> **Exercise brief**: The reply should match the listing below character for character, except that no image is carried over.
━━━━━ Dataset excerpt
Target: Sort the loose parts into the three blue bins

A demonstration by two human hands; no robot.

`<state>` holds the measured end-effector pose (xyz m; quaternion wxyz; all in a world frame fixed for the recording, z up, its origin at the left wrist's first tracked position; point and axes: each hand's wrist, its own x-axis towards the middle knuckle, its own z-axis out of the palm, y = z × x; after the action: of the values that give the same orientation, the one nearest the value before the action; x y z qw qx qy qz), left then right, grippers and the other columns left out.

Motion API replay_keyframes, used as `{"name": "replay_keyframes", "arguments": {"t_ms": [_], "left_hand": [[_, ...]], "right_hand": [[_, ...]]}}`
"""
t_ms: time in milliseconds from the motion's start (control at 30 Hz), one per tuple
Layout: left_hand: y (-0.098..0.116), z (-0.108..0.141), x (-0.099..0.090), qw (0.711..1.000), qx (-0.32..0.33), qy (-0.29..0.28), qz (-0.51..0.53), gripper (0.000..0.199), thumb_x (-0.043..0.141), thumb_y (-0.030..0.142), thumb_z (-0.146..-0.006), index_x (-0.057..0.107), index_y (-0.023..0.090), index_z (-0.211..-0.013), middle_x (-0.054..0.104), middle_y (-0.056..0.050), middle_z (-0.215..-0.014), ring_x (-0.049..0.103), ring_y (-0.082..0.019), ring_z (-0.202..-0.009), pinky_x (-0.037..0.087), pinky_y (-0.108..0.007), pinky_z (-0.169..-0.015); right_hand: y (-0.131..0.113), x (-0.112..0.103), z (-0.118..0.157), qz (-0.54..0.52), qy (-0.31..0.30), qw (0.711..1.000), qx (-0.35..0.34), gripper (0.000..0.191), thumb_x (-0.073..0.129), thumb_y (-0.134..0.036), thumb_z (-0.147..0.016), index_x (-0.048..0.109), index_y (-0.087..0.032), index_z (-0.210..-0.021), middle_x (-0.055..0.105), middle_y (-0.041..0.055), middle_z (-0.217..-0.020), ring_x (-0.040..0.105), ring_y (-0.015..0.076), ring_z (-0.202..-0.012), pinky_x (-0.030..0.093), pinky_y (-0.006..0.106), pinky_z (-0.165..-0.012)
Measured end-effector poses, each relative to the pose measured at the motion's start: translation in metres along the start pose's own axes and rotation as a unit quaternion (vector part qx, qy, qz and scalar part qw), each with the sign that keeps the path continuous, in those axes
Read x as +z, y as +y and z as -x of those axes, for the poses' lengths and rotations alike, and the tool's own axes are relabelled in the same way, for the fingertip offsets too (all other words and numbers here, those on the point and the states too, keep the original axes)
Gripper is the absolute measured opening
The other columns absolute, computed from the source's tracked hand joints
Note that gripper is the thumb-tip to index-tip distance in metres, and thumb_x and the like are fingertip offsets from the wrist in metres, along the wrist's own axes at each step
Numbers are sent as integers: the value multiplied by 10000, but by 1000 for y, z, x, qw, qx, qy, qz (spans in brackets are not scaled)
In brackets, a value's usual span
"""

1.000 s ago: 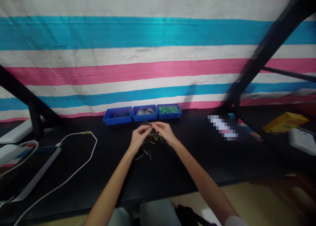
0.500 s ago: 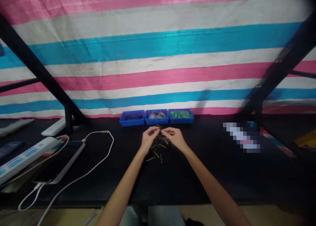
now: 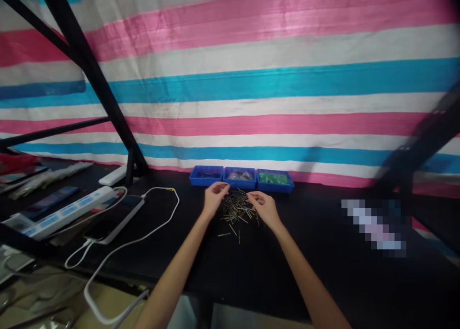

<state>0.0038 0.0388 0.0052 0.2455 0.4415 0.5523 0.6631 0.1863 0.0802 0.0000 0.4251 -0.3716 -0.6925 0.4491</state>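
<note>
A loose pile of thin metal rods [image 3: 236, 207], gold and dark in colour, lies on the black table; a few rods are scattered nearer to me. At the pile's left edge is my left hand [image 3: 214, 198], its thumb and fingertips drawn together near the front of the blue trays. My right hand [image 3: 265, 208] is bent over the right edge of the pile, thumb and fingers pinched. Whatever either pinch holds is too small to make out. Behind the pile, the left blue tray [image 3: 194, 181] contains a few dark thin pieces.
The middle blue tray [image 3: 240, 183] holds clear packets, the right one [image 3: 275, 187] green pieces. At left are a power strip [image 3: 72, 212], a phone-like device [image 3: 124, 218] and a looping white cable [image 3: 138, 242]. A black frame post [image 3: 104, 94] rises there; a striped sheet [image 3: 273, 84] hangs behind.
My hands were close together over the pile; now they have moved apart to its two sides, uncovering more rods. The view has swung left.
</note>
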Motion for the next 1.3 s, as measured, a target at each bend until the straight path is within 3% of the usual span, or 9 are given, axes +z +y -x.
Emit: {"name": "replay_keyframes", "arguments": {"t_ms": [167,333,433,533,633,700,833,1000,1300], "left_hand": [[-2,-44,-24,991,7,129,-21,422,619,404,-680,611,103,-975,655,-89,-797,580,-114,-522,352,-175,-374],[15,-54,-40,995,25,84,-51,572,677,351,-639,536,157,-1159,572,-138,-1155,616,-229,-880,471,-215,-486],[26,-28,-47,981,87,-52,-167,627,627,403,-694,427,238,-1265,487,-100,-1275,530,-254,-1073,490,-343,-775],[25,9,-55,896,136,-270,-326,802,671,469,-623,322,304,-1326,381,-75,-1369,324,-292,-1257,291,-470,-999],[13,37,-57,815,168,-366,-416,1043,705,562,-506,185,312,-1375,229,-97,-1439,139,-357,-1312,215,-548,-999],[1,48,-53,789,181,-385,-444,1073,674,598,-521,117,301,-1388,163,-109,-1456,80,-366,-1318,209,-554,-993],[-20,50,-33,791,196,-326,-480,946,582,589,-652,78,290,-1394,120,-111,-1465,52,-360,-1322,202,-553,-992],[-35,40,-4,805,194,-241,-506,596,378,464,-847,200,261,-1379,169,-91,-1459,69,-304,-1333,219,-519,-1002],[-22,38,31,845,262,-150,-441,370,390,337,-864,496,203,-1192,393,-106,-1353,225,-273,-1306,250,-447,-1007]], "right_hand": [[6,-3,-1,96,-23,995,10,237,540,-363,-748,662,-211,-883,683,21,-743,609,141,-576,430,218,-488],[0,-12,2,192,-72,979,12,173,566,-339,-738,676,-268,-850,682,-25,-790,592,121,-617,367,209,-507],[-2,-22,4,250,-44,967,4,189,600,-382,-716,669,-273,-855,668,-21,-850,584,130,-682,360,226,-562],[-2,-33,4,306,-36,951,15,360,661,-484,-631,647,-274,-923,635,5,-919,579,174,-812,365,260,-648],[-4,-43,5,345,-82,934,51,641,727,-549,-490,592,-273,-1053,595,38,-996,564,218,-886,363,300,-711],[-4,-46,5,359,-126,922,75,806,761,-550,-407,548,-264,-1130,584,56,-1018,560,238,-894,363,318,-731],[-2,-38,6,335,-183,921,71,845,774,-526,-405,520,-264,-1167,629,25,-921,580,219,-835,373,293,-695],[4,-19,7,300,-162,940,25,445,703,-412,-624,600,-267,-1031,670,-23,-832,609,165,-777,365,244,-626],[6,-10,7,293,-122,948,17,279,648,-337,-694,635,-281,-967,691,-39,-829,623,146,-807,371,219,-607]]}}
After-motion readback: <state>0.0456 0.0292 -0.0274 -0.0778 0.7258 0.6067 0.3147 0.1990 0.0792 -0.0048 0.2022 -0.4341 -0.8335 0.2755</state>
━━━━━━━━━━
> **Written answer**:
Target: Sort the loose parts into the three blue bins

A demonstration by two human hands; no robot.

`<state>` holds the measured end-effector pose (xyz m; quaternion wxyz; all in a world frame fixed for the recording, z up, its origin at the left wrist's first tracked position; point and axes: each hand's wrist, its own x-axis towards the middle knuckle, its own z-axis out of the palm, y = z × x; after the action: of the values that give the same orientation, the one nearest the value before the action; x y z qw qx qy qz), left then right, grippers and the other columns left out.

Motion API replay_keyframes, used as `{"name": "replay_keyframes", "arguments": {"t_ms": [_], "left_hand": [[_, ...]], "right_hand": [[_, ...]]}}`
"""
t_ms: time in milliseconds from the motion's start (control at 30 Hz), one per tuple
Layout: left_hand: y (-0.098..0.116), z (-0.108..0.141), x (-0.099..0.090), qw (0.711..1.000), qx (-0.32..0.33), qy (-0.29..0.28), qz (-0.51..0.53), gripper (0.000..0.199), thumb_x (-0.043..0.141), thumb_y (-0.030..0.142), thumb_z (-0.146..-0.006), index_x (-0.057..0.107), index_y (-0.023..0.090), index_z (-0.211..-0.013), middle_x (-0.054..0.104), middle_y (-0.056..0.050), middle_z (-0.215..-0.014), ring_x (-0.049..0.103), ring_y (-0.082..0.019), ring_z (-0.202..-0.009), pinky_x (-0.037..0.087), pinky_y (-0.108..0.007), pinky_z (-0.169..-0.015); right_hand: y (-0.131..0.113), x (-0.112..0.103), z (-0.118..0.157), qz (-0.54..0.52), qy (-0.31..0.30), qw (0.711..1.000), qx (-0.35..0.34), gripper (0.000..0.191), thumb_x (-0.073..0.129), thumb_y (-0.134..0.036), thumb_z (-0.147..0.016), index_x (-0.048..0.109), index_y (-0.087..0.032), index_z (-0.210..-0.021), middle_x (-0.055..0.105), middle_y (-0.041..0.055), middle_z (-0.217..-0.020), ring_x (-0.040..0.105), ring_y (-0.015..0.076), ring_z (-0.202..-0.012), pinky_x (-0.030..0.093), pinky_y (-0.006..0.106), pinky_z (-0.165..-0.012)
Measured end-effector poses, each relative to the pose measured at the motion's start: translation in metres along the start pose's own axes and rotation as a unit quaternion (vector part qx, qy, qz and scalar part qw), each with the sign that keeps the path continuous, in those axes
Read x as +z, y as +y and z as -x of those axes, for the poses' lengths and rotations alike, and the tool's own axes are relabelled in the same way, for the fingertip offsets too (all other words and numbers here, those on the point and the states too, keep the original axes)
Gripper is the absolute measured opening
The other columns absolute, computed from the source's tracked hand joints
Note that gripper is the thumb-tip to index-tip distance in metres, and thumb_x and the like are fingertip offsets from the wrist in metres, along the wrist's own axes at each step
Numbers are sent as integers: the value multiplied by 10000, but by 1000 for y, z, x, qw, qx, qy, qz (spans in brackets are not scaled)
In brackets, a value's usual span
"""

1.000 s ago: 
0.500 s ago: 
now: 

<state>0.0038 0.0388 0.0052 0.2455 0.4415 0.5523 0.6631 0.1863 0.0802 0.0000 0.4251 -0.3716 -0.6925 0.4491</state>
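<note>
A loose pile of thin metal rods [image 3: 236, 207], gold and dark in colour, lies on the black table; a few rods are scattered nearer to me. At the pile's left edge is my left hand [image 3: 214, 198], its thumb and fingertips drawn together near the front of the blue trays. My right hand [image 3: 265, 208] is bent over the right edge of the pile, thumb and fingers pinched. Whatever either pinch holds is too small to make out. Behind the pile, the left blue tray [image 3: 194, 181] contains a few dark thin pieces.
The middle blue tray [image 3: 240, 183] holds clear packets, the right one [image 3: 275, 187] green pieces. At left are a power strip [image 3: 72, 212], a phone-like device [image 3: 124, 218] and a looping white cable [image 3: 138, 242]. A black frame post [image 3: 104, 94] rises there; a striped sheet [image 3: 273, 84] hangs behind.
My hands were close together over the pile; now they have moved apart to its two sides, uncovering more rods. The view has swung left.
</note>
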Motion for the next 1.3 s, as measured, a target at each bend until the straight path is within 3% of the usual span, or 9 are given, axes +z +y -x.
Emit: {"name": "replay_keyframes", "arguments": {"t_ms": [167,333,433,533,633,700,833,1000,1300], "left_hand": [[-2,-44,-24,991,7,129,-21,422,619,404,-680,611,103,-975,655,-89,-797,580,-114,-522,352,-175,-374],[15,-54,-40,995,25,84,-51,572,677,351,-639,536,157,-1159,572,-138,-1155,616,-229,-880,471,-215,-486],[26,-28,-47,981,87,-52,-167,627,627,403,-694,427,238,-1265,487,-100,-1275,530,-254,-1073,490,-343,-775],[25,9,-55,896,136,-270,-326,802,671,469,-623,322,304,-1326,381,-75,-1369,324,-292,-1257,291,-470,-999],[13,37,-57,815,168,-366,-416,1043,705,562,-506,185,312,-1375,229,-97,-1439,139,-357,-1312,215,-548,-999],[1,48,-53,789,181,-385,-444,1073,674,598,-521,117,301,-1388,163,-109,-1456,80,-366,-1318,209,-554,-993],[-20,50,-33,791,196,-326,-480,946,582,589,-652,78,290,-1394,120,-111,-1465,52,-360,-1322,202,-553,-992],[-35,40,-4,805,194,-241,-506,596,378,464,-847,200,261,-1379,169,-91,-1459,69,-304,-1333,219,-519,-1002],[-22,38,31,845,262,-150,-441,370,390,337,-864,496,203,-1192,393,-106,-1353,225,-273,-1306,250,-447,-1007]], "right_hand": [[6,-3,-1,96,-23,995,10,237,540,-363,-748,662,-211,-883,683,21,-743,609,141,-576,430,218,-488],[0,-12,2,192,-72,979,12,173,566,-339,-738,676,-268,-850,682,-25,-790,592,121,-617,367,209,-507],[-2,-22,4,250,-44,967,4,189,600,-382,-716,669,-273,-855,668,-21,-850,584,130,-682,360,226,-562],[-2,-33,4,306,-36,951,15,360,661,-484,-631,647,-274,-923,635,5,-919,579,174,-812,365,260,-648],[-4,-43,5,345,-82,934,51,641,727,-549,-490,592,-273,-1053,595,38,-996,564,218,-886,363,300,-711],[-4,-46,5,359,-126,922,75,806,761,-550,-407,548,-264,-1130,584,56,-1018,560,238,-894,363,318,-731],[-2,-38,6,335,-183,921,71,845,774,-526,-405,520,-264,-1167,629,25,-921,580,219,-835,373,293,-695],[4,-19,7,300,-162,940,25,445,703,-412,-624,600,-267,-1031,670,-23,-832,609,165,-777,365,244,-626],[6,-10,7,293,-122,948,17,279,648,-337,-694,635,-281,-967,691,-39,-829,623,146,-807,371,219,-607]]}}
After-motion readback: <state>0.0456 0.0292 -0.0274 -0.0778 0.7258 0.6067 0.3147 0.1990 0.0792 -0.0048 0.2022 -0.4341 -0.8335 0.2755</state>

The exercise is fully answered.